Exercise directions: Return exactly the lines below, starting with the one that has "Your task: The" and going on through the one that has "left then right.".
== Material for this task
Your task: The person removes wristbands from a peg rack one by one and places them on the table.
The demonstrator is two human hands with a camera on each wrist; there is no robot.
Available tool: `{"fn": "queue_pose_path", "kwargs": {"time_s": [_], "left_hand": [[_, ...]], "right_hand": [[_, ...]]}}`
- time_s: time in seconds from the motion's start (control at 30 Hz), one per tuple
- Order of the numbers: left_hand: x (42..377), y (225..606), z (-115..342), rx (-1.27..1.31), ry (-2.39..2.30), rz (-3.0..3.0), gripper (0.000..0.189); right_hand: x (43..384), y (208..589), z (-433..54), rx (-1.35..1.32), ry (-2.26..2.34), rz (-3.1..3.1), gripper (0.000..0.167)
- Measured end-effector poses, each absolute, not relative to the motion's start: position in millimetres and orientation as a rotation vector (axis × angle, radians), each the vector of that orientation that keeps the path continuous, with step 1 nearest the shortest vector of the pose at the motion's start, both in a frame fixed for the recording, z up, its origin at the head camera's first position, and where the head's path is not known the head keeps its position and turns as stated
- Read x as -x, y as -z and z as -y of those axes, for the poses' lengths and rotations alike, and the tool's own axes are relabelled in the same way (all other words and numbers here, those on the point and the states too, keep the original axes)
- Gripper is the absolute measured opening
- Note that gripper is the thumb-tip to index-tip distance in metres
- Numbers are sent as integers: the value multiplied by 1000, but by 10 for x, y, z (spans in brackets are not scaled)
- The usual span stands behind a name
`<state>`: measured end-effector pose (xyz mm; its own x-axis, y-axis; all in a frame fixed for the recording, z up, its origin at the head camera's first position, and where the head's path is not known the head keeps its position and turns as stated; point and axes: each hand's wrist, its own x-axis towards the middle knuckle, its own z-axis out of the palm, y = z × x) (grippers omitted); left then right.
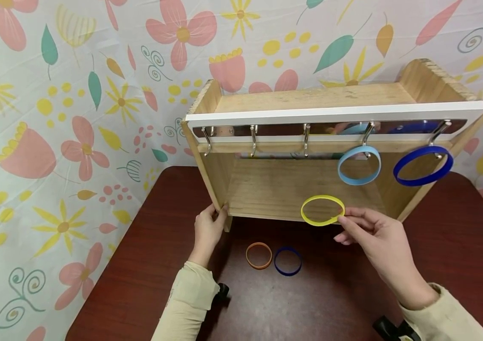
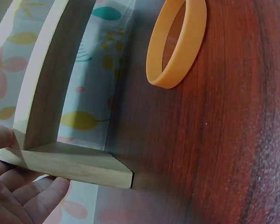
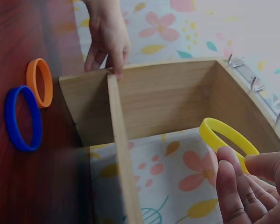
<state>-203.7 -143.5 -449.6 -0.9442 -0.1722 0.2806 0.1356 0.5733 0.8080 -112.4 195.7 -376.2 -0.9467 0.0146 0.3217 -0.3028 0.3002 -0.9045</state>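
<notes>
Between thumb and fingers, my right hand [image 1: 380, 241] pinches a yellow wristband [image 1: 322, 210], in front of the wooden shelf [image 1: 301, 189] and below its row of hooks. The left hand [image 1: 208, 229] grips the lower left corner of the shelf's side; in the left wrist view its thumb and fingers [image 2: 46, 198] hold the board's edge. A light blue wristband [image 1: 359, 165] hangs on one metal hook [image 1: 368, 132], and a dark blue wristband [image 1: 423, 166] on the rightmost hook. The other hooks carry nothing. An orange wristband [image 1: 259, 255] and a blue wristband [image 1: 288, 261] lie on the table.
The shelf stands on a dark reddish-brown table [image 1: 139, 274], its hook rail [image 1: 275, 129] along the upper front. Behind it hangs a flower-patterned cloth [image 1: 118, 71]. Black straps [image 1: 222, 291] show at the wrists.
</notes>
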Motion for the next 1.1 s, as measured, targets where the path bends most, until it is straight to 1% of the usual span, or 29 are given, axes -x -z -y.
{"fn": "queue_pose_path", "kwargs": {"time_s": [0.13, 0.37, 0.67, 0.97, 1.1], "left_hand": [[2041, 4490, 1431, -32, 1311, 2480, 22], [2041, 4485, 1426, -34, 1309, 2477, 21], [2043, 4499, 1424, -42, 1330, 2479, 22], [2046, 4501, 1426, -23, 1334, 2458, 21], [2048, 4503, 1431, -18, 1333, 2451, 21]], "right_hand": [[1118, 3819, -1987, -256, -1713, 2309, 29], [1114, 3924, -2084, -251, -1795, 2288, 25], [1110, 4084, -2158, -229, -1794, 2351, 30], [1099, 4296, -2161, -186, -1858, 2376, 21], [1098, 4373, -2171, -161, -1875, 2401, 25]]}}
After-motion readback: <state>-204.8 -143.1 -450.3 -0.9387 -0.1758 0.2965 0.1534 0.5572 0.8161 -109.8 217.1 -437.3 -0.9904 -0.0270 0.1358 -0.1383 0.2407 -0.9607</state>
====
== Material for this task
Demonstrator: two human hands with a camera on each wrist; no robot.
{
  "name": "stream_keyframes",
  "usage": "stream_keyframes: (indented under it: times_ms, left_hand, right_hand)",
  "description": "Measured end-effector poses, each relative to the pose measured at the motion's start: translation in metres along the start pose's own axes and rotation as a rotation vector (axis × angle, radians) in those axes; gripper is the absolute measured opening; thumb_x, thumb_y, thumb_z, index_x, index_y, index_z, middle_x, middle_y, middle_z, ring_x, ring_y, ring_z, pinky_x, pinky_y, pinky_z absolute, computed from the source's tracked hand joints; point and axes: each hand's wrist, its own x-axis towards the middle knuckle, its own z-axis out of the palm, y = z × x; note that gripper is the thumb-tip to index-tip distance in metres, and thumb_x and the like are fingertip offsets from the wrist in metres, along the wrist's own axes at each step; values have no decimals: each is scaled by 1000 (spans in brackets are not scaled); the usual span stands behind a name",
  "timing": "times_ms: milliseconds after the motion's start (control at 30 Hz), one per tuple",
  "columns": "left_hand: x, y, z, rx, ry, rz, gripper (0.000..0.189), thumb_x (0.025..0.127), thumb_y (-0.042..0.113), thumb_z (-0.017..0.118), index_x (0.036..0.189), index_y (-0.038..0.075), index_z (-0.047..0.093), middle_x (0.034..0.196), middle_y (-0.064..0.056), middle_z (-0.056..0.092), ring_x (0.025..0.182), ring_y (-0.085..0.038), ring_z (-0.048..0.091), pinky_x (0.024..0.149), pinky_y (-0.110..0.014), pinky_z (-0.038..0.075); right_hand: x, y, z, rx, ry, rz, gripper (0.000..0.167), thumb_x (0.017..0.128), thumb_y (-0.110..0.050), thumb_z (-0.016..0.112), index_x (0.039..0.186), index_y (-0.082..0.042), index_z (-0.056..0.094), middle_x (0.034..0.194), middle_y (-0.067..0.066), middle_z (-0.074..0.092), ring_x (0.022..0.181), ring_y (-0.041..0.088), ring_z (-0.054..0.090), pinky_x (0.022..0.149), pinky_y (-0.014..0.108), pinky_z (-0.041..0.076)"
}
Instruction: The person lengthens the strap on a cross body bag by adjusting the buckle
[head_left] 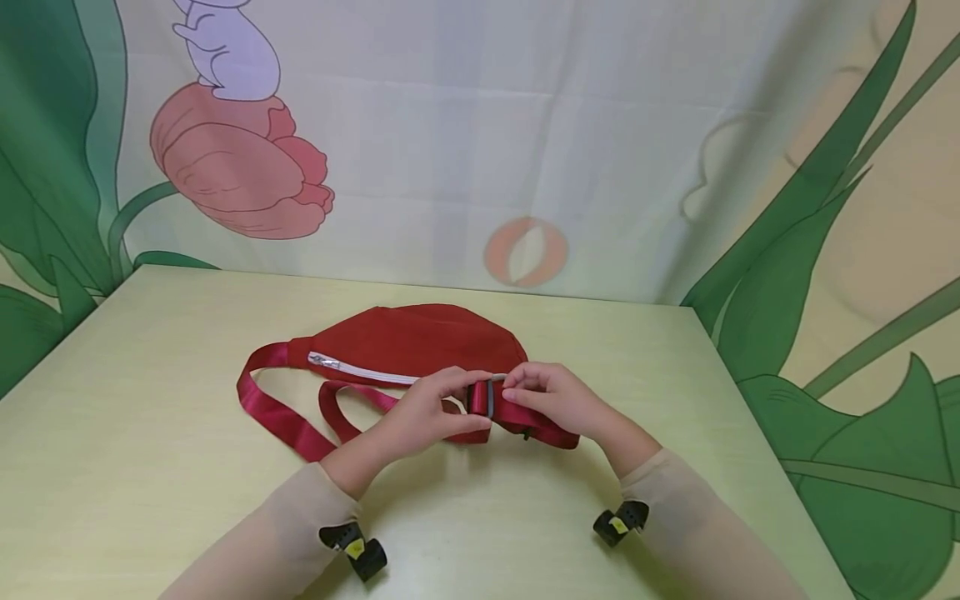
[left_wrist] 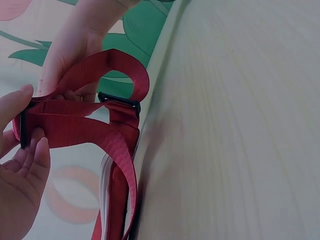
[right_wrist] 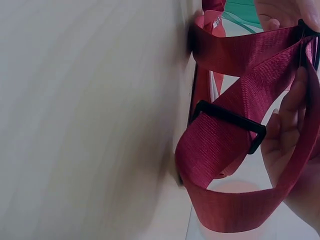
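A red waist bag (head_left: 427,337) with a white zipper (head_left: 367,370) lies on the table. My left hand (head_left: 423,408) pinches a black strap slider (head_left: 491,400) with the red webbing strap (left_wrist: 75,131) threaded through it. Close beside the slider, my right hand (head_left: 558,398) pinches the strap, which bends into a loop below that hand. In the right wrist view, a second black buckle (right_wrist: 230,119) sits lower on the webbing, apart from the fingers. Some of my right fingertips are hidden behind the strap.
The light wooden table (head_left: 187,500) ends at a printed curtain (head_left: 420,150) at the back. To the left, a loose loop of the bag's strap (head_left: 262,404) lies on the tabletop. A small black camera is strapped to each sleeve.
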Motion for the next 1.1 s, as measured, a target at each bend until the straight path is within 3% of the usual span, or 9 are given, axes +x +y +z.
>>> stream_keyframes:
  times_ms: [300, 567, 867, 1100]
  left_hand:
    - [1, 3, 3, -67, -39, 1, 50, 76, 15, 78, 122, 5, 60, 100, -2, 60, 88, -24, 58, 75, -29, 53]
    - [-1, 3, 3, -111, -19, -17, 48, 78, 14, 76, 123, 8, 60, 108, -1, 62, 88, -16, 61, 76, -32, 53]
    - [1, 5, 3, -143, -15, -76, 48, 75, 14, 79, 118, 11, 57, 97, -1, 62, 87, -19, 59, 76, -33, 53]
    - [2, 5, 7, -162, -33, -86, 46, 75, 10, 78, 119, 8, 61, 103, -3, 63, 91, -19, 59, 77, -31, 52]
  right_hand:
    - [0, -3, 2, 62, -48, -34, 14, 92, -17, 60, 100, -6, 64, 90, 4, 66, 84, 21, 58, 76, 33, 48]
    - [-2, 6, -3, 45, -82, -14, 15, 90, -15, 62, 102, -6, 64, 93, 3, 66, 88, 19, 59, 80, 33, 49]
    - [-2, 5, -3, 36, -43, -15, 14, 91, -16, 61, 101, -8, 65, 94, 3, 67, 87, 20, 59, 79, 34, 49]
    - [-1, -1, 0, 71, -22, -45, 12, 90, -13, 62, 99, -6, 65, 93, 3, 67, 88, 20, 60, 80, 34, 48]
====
Task solution:
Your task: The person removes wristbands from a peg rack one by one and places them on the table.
The demonstrator is two human hands with a camera on each wrist; there is no robot.
Available tool: `{"fn": "queue_pose_path", "kwargs": {"time_s": [_], "left_hand": [[_, ...]], "right_hand": [[_, ...]]}}`
- time_s: time in seconds from the motion's start (control at 30 Hz), one per tuple
- Order of the numbers: left_hand: x (42..377), y (225..606), z (-115..342), rx (-1.27..1.31), ry (-2.39..2.30), rz (-3.0..3.0), gripper (0.000..0.189); right_hand: x (43..384), y (208..589), z (-433..54), rx (-1.35..1.32), ry (-2.26..2.34), rz (-3.1..3.1), gripper (0.000..0.167)
- Measured end-effector poses, each absolute, not relative to the motion's start: position in millimetres and orientation as a rotation vector (axis × angle, radians), each the vector of that orientation that keeps the path continuous, with step 1 nearest the shortest vector of the pose at the motion's start, both in a frame fixed for the recording, z up, its origin at the head camera's first position, and where the head's path is not known the head keeps its position and turns as stated
- Read x as -x, y as -z and z as -y of those axes, for the poses' lengths and rotations alike, and the tool's own axes are relabelled in the same way (all other words and numbers here, those on the point and the states too, keep the original axes)
- Gripper is the absolute measured opening
- Note that gripper is the thumb-tip to index-tip distance in metres
- Numbers are sent as integers: the value multiplied by 1000, but by 10 for x, y, z (spans in brackets are not scaled)
- The usual span stands behind a name
`<state>`: measured end-effector pose (xyz mm; its own x-axis, y-axis; all in a frame fixed for the recording, z up, its origin at the head camera's first position, and where the head's path is not known the head keeps its position and turns as stated; point and axes: each hand's wrist, its own x-axis towards the middle knuckle, its own z-axis out of the palm, y = z × x) (grippers omitted); left then right.

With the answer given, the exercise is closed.